William Spencer said he heard his father recount on more than one occasion the story of the fire. The elder Spencer was one of at least two white men who headed there in the early morning hours, intending to burn the shop as a message to the black owner, whom Klan members believed was too friendly with white female customers. The men did not expect the shop owner to be inside, the son told The Sentinel.

“My dad said they could hear a stirring in the place, then a man came out,” the younger Spencer said. Morris apparently had come out of the store to find men splashing gasoline on the floor and was forced back inside. Burned so badly that nurses could not recognize him, Morris lived for four more days. He gave interviews to the FBI but never identified his attackers.

“Son, it was bad,” the younger Spencer recalled his father saying. “I’ll never forget it.”

Arthur Spencer’s former brother-in-law, Bill Frasier, told the newspaper that he, too, had heard the story from Spencer.

The newspaper reported both William Spencer and Frasier had told their stories to the FBI. The agency would not comment on the case, but a spokesman pointed out that prosecuting an arson in federal court might pose challenges. The arson would have had to involve something that was a federal crime at the time, like interstate kidnapping or the use of a specific type of explosive, or it would have had to have happened on federal property.

It was Rosa Williams, Morris’s granddaughter, who moved Nelson to dedicate himself to this and the other cold cases. After he wrote his first article on the subject in 2007, in which he revealed that the owner of the shoe shop was on the FBI’s list of unsolved civil rights murders, Williams called.

She told him she had never known what had happened to her grandfather, and she thanked him. She also asked Nelson to help figure out who killed her grandfather. “I told her I’m going to try,” he said.

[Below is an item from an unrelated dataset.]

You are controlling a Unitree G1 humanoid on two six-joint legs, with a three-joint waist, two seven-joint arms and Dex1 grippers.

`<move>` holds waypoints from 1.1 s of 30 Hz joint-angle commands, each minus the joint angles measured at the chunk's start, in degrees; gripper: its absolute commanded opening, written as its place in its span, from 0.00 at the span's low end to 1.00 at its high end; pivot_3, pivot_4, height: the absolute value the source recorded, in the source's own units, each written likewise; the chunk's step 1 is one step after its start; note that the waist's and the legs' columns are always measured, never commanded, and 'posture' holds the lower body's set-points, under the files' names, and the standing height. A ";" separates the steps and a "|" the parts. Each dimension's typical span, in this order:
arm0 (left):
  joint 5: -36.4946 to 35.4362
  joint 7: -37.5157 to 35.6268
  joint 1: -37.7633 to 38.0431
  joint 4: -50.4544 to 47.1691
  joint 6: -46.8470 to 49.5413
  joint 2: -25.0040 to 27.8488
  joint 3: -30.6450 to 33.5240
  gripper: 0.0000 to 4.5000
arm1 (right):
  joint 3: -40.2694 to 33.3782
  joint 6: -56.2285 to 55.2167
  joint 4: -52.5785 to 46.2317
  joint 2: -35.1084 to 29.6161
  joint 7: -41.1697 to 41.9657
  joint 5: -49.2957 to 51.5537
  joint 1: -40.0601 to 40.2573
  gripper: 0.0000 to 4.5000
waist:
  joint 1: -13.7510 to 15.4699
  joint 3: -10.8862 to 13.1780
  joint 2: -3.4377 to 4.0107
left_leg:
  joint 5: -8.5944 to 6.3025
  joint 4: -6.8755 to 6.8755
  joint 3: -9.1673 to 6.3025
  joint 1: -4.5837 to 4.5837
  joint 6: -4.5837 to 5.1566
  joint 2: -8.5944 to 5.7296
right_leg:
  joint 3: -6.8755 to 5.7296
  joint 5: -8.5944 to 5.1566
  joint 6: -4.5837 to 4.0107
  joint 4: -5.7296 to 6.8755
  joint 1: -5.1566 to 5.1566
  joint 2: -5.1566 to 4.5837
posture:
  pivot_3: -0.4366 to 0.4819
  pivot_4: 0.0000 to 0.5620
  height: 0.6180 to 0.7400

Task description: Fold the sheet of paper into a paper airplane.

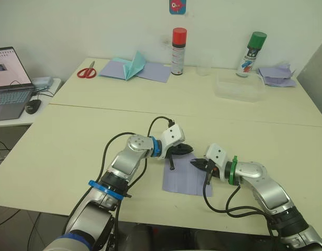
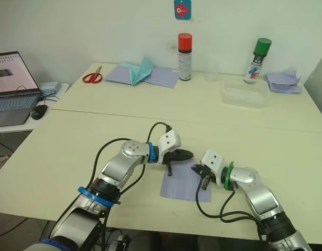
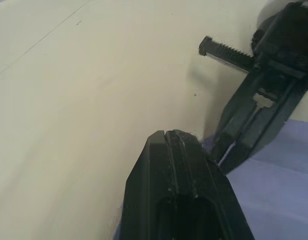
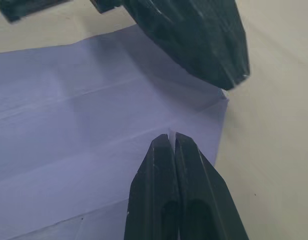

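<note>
Now sheet of paper (image 1: 187,180) lies between left hand (image 1: 186,150), right hand (image 1: 196,164).

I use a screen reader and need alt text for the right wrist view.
The right tool, its two black fingers pressed together, points at a flat, creased sheet of paper near its corner on a cream table. The left tool hovers just beyond.
</note>
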 commanded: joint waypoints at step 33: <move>9.50 -0.34 -2.13 13.79 -13.51 -1.89 -4.79 0.00 | -4.36 8.35 -2.15 1.60 -3.84 7.29 3.63 0.01 | 0.17 0.00 -0.01 | 0.00 -0.02 0.00 -0.01 0.00 0.02 | -0.02 -0.01 0.02 0.00 -0.01 0.02 | 0.48 0.27 1.00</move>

From that moment on, Nelson reported on little else. With the help of the Cold Case Justice Initiative at the Syracuse University College of Law, he went on to file more than 150 articles on the subject, culminating in this one, which he hopes will lead to an arrest.

But he is also motivated by the curiosity of a newsman.

“What kind of human being could set another man on fire?” Nelson said. “I was just curious about something that happened in our community that I never knew about. I just wanted to find out who did it.”